La intensidad y profundidad del conflicto socio-político actual; la tensión e incluso violencia que tiende a estar presente en el escenario nacional; el inmenso agravio y las reacciones a un pretendido “homenaje” a un connotado y condenado, judicialmente, violador de los derechos humanos; la tramitación del Presupuesto 2012 en el Congreso Nacional, me hacen pensar que en Chile podríamos estar en la no-política.
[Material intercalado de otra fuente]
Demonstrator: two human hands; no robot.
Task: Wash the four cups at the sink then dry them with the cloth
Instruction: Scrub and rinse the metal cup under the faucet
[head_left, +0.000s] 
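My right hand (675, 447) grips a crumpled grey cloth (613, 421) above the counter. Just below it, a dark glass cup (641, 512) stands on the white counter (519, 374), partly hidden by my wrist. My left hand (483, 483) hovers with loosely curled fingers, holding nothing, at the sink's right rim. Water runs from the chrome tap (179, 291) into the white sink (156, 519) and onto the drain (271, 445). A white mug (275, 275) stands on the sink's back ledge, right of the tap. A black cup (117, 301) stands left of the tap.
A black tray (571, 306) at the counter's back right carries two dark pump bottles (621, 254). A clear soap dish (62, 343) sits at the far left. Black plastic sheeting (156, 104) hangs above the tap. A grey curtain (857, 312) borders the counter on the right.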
A mi juicio, es preciso preguntarnos si luego de décadas de historia política muchas veces dramática -e incluso brutal como en el período del Gobierno militar- nos hemos superado como país o seguimos siendo un conjunto de personas y agrupaciones diversas y aguerridas, en un mismo territorio pero intensamente escindidos por diferentes factores, que hacen más difícil aún la siempre difícil política e incluso pueden imposibilitarla – al menos aquella democrática, conocida, la que se hace dentro y por las instituciones, no en las calles.
Desde luego, todos, o casi todos, reconocemos hoy que existe la división de un Chile de los ricos -de los “afluentes” como se expresa ahora- que viven la misma vida que los sectores desarrollados de los países del llamado primer mundo; y el de los pobres y sectores medios, muchos de los cuales llevan vidas precarias, marcadas por la diaria lucha por sobrevivir.
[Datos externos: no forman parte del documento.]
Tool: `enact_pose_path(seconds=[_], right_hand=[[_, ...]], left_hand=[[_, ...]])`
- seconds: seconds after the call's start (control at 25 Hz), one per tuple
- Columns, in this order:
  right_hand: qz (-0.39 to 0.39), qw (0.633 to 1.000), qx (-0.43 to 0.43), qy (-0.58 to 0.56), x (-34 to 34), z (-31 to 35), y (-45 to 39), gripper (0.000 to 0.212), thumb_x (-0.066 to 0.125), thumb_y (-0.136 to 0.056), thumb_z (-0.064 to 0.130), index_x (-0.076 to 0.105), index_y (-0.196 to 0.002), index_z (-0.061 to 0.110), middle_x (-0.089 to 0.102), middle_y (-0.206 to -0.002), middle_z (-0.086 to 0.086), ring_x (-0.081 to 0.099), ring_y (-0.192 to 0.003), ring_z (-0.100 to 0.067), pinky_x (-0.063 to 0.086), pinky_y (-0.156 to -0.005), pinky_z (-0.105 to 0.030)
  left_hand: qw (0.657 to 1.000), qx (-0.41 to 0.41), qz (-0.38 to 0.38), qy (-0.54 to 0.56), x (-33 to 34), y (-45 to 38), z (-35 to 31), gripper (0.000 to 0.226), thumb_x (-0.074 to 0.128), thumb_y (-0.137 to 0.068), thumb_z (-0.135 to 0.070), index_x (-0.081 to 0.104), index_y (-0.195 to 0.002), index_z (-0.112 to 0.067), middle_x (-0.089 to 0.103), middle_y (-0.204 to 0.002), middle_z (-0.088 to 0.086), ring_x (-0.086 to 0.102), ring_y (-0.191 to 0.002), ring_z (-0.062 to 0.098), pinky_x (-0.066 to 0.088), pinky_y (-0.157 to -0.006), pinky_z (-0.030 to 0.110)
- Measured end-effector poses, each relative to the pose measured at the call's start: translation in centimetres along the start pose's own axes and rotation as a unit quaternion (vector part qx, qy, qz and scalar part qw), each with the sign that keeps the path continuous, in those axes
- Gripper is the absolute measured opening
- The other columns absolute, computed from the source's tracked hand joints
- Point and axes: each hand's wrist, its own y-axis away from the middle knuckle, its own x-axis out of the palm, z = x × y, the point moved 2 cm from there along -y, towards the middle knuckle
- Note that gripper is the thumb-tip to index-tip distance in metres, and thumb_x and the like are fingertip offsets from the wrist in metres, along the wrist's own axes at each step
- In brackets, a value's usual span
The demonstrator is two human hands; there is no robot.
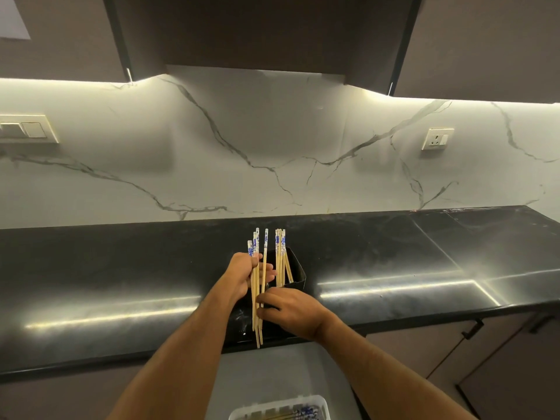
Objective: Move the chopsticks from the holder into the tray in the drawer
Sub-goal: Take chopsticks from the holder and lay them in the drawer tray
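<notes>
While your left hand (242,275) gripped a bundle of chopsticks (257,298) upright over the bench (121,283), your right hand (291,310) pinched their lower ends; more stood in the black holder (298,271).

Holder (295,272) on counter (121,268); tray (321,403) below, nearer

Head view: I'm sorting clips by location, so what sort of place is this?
Most likely a home kitchen: a black countertop under wall cabinets, a marble-look backsplash and a chopstick holder.
</notes>
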Motion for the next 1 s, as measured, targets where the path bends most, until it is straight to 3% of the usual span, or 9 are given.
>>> enact_pose_path(seconds=[0.12, 0.24, 0.36, 0.44, 0.52, 0.56, 0.64, 0.76, 1.0], right_hand=[[0.013, 1.0, 0.008, -0.007, 0.3, -0.3, -0.2, 0.024, 0.068, -0.094, 0.013, 0.064, -0.117, 0.007, 0.064, -0.119, -0.014, 0.064, -0.1, -0.026, 0.059, -0.079, -0.036], [0.011, 1.0, 0.021, -0.018, 0.2, -0.5, -0.2, 0.023, 0.063, -0.094, 0.009, 0.065, -0.117, 0.008, 0.061, -0.122, -0.013, 0.063, -0.096, -0.024, 0.059, -0.076, -0.036], [-0.102, 0.98, 0.153, -0.081, -0.9, -2.1, -0.4, 0.035, 0.053, -0.094, 0.007, 0.062, -0.128, 0.007, 0.063, -0.127, -0.012, 0.063, -0.107, -0.022, 0.057, -0.09, -0.036], [-0.19, 0.904, 0.348, -0.158, -2.0, -4.9, -1.0, 0.044, 0.055, -0.098, 0.013, 0.052, -0.141, 0.008, 0.057, -0.14, -0.01, 0.054, -0.129, -0.019, 0.046, -0.11, -0.039], [-0.183, 0.81, 0.502, -0.243, -2.6, -7.9, -1.5, 0.058, 0.057, -0.101, 0.03, 0.036, -0.153, 0.014, 0.043, -0.155, -0.006, 0.039, -0.144, -0.017, 0.034, -0.12, -0.039], [-0.16, 0.782, 0.535, -0.276, -2.6, -9.0, -1.6, 0.062, 0.055, -0.102, 0.037, 0.032, -0.155, 0.015, 0.039, -0.159, -0.005, 0.035, -0.146, -0.017, 0.033, -0.12, -0.04], [-0.123, 0.774, 0.536, -0.314, -2.2, -9.7, -1.4, 0.058, 0.053, -0.103, 0.037, 0.036, -0.153, 0.015, 0.044, -0.155, -0.006, 0.043, -0.141, -0.019, 0.039, -0.117, -0.042], [-0.096, 0.796, 0.503, -0.323, -1.4, -8.7, -0.8, 0.044, 0.052, -0.104, 0.025, 0.048, -0.146, 0.011, 0.058, -0.14, -0.007, 0.058, -0.122, -0.014, 0.05, -0.107, -0.039], [-0.086, 0.797, 0.475, -0.363, -0.3, -7.3, -0.2, 0.031, 0.049, -0.104, 0.014, 0.058, -0.134, 0.011, 0.064, -0.124, -0.004, 0.062, -0.111, -0.014, 0.053, -0.102, -0.035]], left_hand=[[0.999, 0.017, 0.009, -0.029, 0.3, -0.3, 0.2, 0.023, 0.044, -0.104, -0.015, 0.062, -0.111, -0.003, 0.072, -0.09, 0.015, 0.072, -0.076, 0.028, 0.061, -0.071, 0.04], [0.998, 0.04, 0.034, -0.042, 0.6, -1.1, 0.6, 0.024, 0.045, -0.104, -0.02, 0.061, -0.115, -0.005, 0.061, -0.075, 0.006, 0.056, -0.059, 0.016, 0.051, -0.059, 0.032], [0.989, 0.08, 0.056, -0.112, 0.9, -1.5, 1.1, 0.019, 0.045, -0.105, -0.017, 0.061, -0.105, -0.006, 0.058, -0.076, 0.007, 0.051, -0.058, 0.012, 0.046, -0.056, 0.028], [0.976, 0.103, 0.106, -0.163, 1.2, -1.3, 2.1, 0.018, 0.046, -0.104, -0.016, 0.06, -0.104, -0.005, 0.059, -0.077, 0.008, 0.053, -0.06, 0.014, 0.049, -0.058, 0.031], [0.958, 0.111, 0.162, -0.208, 1.4, -1.0, 3.3, 0.018, 0.048, -0.104, -0.018, 0.059, -0.108, -0.006, 0.061, -0.08, 0.006, 0.057, -0.066, 0.016, 0.052, -0.065, 0.034], [0.951, 0.111, 0.184, -0.224, 1.5, -0.9, 3.7, 0.018, 0.048, -0.103, -0.019, 0.059, -0.11, -0.007, 0.061, -0.081, 0.006, 0.058, -0.069, 0.017, 0.052, -0.068, 0.034], [0.938, 0.106, 0.215, -0.249, 1.7, -0.6, 4.1, 0.018, 0.049, -0.103, -0.02, 0.057, -0.113, -0.007, 0.061, -0.085, 0.006, 0.058, -0.073, 0.018, 0.053, -0.072, 0.034], [0.927, 0.097, 0.231, -0.279, 2.2, -0.1, 3.9, 0.015, 0.047, -0.103, -0.017, 0.056, -0.111, -0.008, 0.06, -0.088, 0.006, 0.059, -0.075, 0.017, 0.054, -0.075, 0.033], [0.92, 0.094, 0.23, -0.303, 2.0, 0.0, 4.3, 0.014, 0.044, -0.104, -0.014, 0.056, -0.108, -0.009, 0.06, -0.09, 0.006, 0.059, -0.077, 0.017, 0.055, -0.079, 0.034]])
Así, existen al menos tres países escindidos, incluso territorialmente, como resultado de la concentración de la riqueza, de los frutos del crecimiento económico y de la muy desigual distribución del ingreso, que favorece a un grupo minoritario y deja en la pobreza a un segmento numeroso de la población y en condiciones precarias a la gran mayoría, aquella de los sectores medios-bajos y medios.
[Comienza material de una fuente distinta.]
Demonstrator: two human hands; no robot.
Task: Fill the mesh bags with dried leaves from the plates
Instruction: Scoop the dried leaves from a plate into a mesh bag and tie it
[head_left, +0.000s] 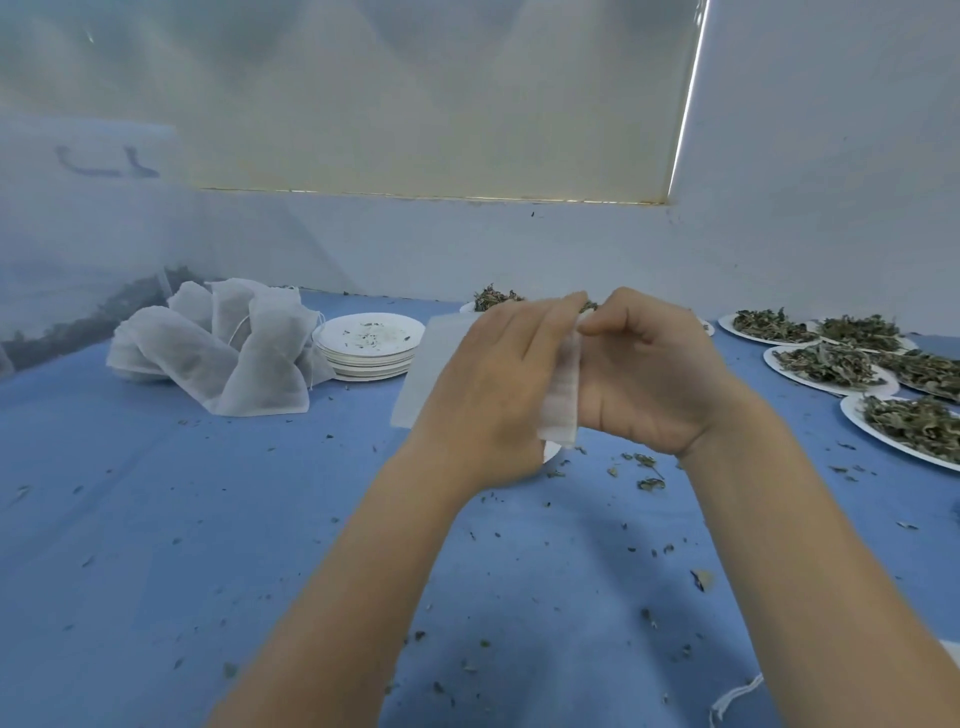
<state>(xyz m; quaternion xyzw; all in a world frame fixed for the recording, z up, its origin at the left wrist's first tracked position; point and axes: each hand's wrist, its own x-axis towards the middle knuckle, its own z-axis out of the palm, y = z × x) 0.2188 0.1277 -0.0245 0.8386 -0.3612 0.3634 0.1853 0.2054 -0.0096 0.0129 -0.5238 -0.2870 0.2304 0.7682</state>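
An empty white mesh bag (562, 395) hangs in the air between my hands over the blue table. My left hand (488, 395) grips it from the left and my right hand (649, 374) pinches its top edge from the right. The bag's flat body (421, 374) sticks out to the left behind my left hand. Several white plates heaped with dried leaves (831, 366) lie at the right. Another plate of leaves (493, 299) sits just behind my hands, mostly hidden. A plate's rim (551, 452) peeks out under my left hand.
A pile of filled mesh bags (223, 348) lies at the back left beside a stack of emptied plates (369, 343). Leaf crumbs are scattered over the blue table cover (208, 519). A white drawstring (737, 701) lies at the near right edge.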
Las cifras existen. Las conocemos, no es preciso reproducirlas aquí, están allí para quien desee verlas. Y, además, está la realidad para quien quiera ir, en la Región Metropolitana, por ejemplo, desde Lo Barnechea a Cerro Navia. Ese mismo viaje educativo también podría hacerse, además, entre sectores territoriales de las grandes ciudades del país.
Pero esa división no es solamente socio-económica, también es política: los chilenos nos dividimos políticamente de manera incluso más aguda.
Un amigo “gringo” me decía, con gracia y agudeza, que cuando se juntaban tres chilenos y conversaban de política, él percibía a lo menos cuatro partidos políticos. Con ello hacía referencia a la multiplicidad de nuestras preferencias político-ideológico partidistas, incluso al interior de aquellos partidos políticos más formalmente organizados y modernos.
Siempre en el ámbito político, los chilenos estamos también intensamente divididos en la apreciación de nuestra historia política reciente: los últimos años de la década de los sesenta, el período de la Unidad Popular, el Gobierno militar, la transición a la democracia, los Gobiernos democráticos de la Concertación, el actual Gobierno democrático de la Alianza.
No me refiero a simples y legítimas evaluaciones diferentes sino que a posiciones absolutamente contrapuestas, divergentes, polarizadas y conflictivas, al punto que es muy difícil que “conversen” entre ellas.
Existe también la división socio-cultural, entre aquella minoría que ha recibido una instrucción y formación de altísimo nivel y una mayoría que ha terminado por ser analfabeta práctica, que nada lee -y si lee no lo comprende- y que, culturalmente, obtienen su información y conforman sus actitudes y conductas sobre la base de los casi siempre deplorables contenidos de la televisión abierta.
De otro lado, existen las divisiones ideológicas, esto es, de conocimientos, sentimientos, actitudes, conductas y visiones, muchas veces diametralmente opuestas, respecto de la actividad política, la sociedad, la economía, las instituciones y el régimen político.
Por último, en un catálogo que podría ser más extenso, existe también la división en torno a asuntos éticos básicos, en materias tales como el aborto, la eutanasia, el matrimonio homosexual, por ejemplo.
¿En esas condiciones se puede hacer política democrática? Difícil. Muy difícil.
Sin embargo, ello no debiera dar lugar a que los políticos viejos y jóvenes, de todas las inspiraciones, abandonen su oficio y dejen de al menos intentar hacer política.
Porque si no existe política, no existe Gobierno, no existe Oposición, se debilita el Estado o más bien aparecen los ciudadanos empoderados, en las calles, y tarde o temprano, sin saber bien dónde van o quieren dirigirse, pueden ir tras de un líder populista.